Should we advance democracy as George Bush believed, across the globe?

Maybe not, since democracy requires both an educated population and a tolerance for compromise free of ideology.

Should we advance capitalism, the engine that has best driven economic growth? Maybe, but capitalism takes many forms; the European form is more worker and community oriented than the American version. There is no single perfect version.

What if we advanced health worldwide, agricultural advances, and good government practices?

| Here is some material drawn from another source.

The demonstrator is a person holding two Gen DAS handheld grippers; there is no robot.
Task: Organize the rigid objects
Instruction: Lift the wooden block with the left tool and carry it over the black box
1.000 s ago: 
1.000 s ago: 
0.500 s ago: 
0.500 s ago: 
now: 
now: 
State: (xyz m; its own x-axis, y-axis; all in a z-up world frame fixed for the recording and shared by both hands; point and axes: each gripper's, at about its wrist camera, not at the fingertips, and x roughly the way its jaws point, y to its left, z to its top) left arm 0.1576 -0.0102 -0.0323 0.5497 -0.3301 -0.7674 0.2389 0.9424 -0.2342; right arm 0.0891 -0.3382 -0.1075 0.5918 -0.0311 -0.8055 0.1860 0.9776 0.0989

What if we stopped having preferences about what leaders other nations picked and instead strived to work with those leaders to find the best outcomes for each nation, even if not the best outcome for the U.S.?

And what if we used our military and our military technology in conjunction with other nations to protect vulnerable people from senseless cruelty where intervention was the only true compassion?

 

Jim Crawford is a retired educator and political enthusiast living here in the Tri-State.